Initially, officials amongst white settler societies dismissed refugees from the PRC as “illegal immigrants” or “rice refugees” (a variation on the term “rice Christians,” which was applied by missionaries who suspected certain Chinese converts of adopting the faith for material rather than spiritual benefits). However, increasingly vocal advocacy on behalf of refugees by transnational networks of secular and religious humanitarians ultimately forced governments to respond, albeit in modest fashion.

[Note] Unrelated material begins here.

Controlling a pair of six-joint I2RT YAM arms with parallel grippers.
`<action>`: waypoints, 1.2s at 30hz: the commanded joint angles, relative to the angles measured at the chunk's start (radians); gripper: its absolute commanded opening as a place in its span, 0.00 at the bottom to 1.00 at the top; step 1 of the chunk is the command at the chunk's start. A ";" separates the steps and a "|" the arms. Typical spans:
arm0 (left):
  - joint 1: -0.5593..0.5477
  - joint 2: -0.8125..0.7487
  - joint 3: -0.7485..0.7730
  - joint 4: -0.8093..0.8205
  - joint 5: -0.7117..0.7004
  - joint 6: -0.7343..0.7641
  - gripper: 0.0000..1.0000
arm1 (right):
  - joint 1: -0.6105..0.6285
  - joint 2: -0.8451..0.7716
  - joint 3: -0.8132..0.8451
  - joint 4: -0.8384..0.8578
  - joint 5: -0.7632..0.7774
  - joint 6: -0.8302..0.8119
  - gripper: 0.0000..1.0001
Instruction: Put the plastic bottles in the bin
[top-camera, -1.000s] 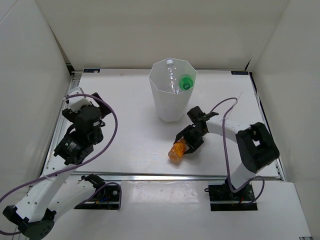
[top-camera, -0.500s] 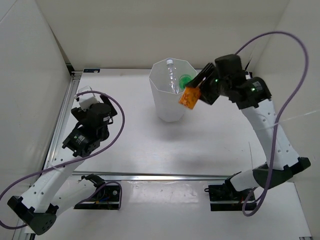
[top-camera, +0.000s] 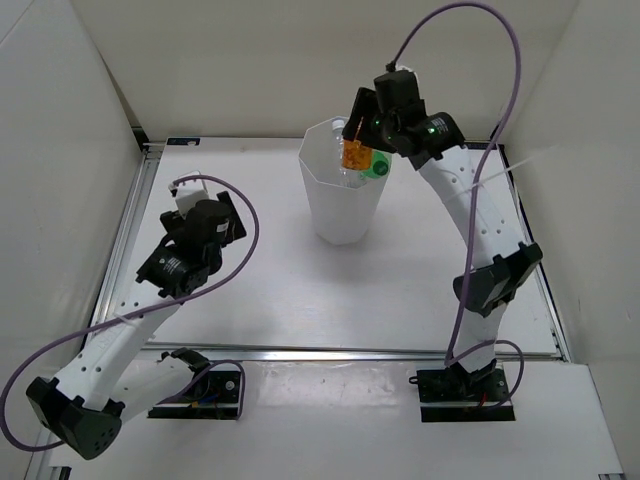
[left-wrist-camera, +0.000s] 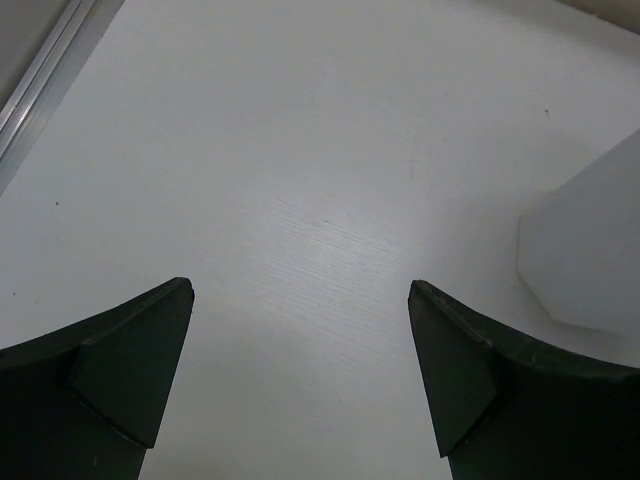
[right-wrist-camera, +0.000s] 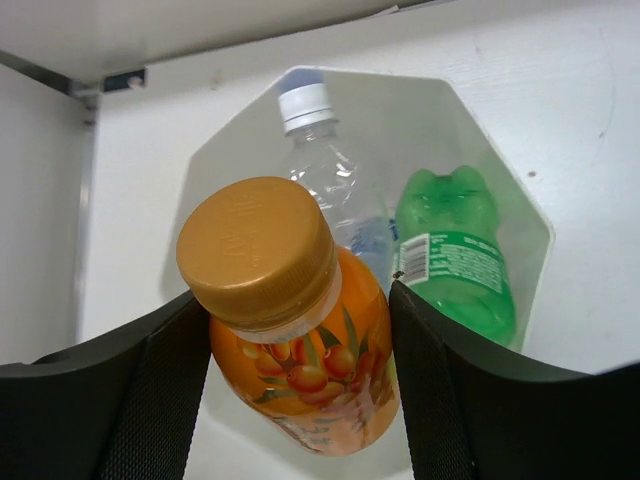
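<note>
My right gripper is shut on the orange bottle and holds it over the open mouth of the white faceted bin. In the right wrist view the orange bottle, with its gold cap, sits between my fingers above the bin. Inside the bin lie a clear bottle with a white cap and a green bottle. My left gripper is open and empty above bare table at the left. The other bottles are out of view.
The white enclosure walls stand close at the back and both sides. A metal rail runs along the table's left edge. The bin's base shows at the right of the left wrist view.
My right arm lifted the orange bottle from the table, swung it up and left, and now holds it over the bin's mouth. My left arm shifted slightly right and toward me.
</note>
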 joint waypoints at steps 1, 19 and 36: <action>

Somewhat ironically, given pervasive criticisms of America’s empty Cold War rhetoric, it was this very same rhetoric that propelled the United States to do far more than other white settler societies on behalf of migrants leaving the People’s Republic of China. Beginning in 1950, the US passed special refugee legislation that opened the door for some migrants to come from Asia to America as refugees. Successive administrations also used the executive power to admit select groups of refugees. In 1962, for instance, the Kennedy administration paroled 5,000 Chinese refugees from Hong Kong. It was the largest overture towards refugees in Asia up until that point and it was one that the Kennedy Administration could hardly avoid given media coverage of the 1962 “spring exodus” and the Cold War rhetoric that the United States had advanced previously.
In April 1962, authorities in the PRC temporarily lifted the exit controls that had governed movement out of the country after 1951. Sixty thousand people attempted to make their way into Hong Kong. British colonial officials were unnerved by the so-called “influx” and responded by reinforcing restrictions on entry and physically removing people from the colony. These actions galvanized refugee advocates who argued that by returning migrants to the PRC, officials were sending them back to “certain death.” Western journalists and photographers in Hong Kong documented the arrival and return of migrants for audiences around the world. This unprecedented media attention was a key factor in forcing white settler societies to reconcile their self-proclaimed humanitarian identities with long-standing fears about Chinese migrants as permanent residents.
With its parole initiative, the United States proved to be the most grandiose, relatively speaking, in its efforts. In other white settler societies, the fear of large numbers of Chinese migrants as permanent settlers endured and crippled any possibility of humanitarian largesse. In response to the events in Hong Kong, the government of Canada created a program for 100 Chinese families while the government of New Zealand repurposed a pre-existing orphan adoption scheme that facilitated the adoption of fifty Chinese orphans from the British colony. These programs were created under the guise of humanitarianism but they were deliberately designed to be limited in scope. The Canadian government selected refugees without pre-existing ties to Canada, fearing that people who might have sought entry previously under family sponsorship programs – and been refused – might try again. The government of New Zealand liked the idea of a humanitarian program for orphans precisely because it did not carry the risk of large sponsorship obligations.
These limited efforts proved so taxing, and were so fraught with contradictions, that white settler societies largely turned their backs on refugees in Asia until the late 1970s when the dramatic departure of millions of migrants from Indochina once again forced them to reconcile their words and actions. As white settler societies once again wrestle with how to best assist refugees – this time from Syria and the Middle East - it bears considering how the history of ambivalence and disregard for refugees in Asia during the Cold War shaped the contemporary context in which discussions of humanitarian and global responsibility are taking place.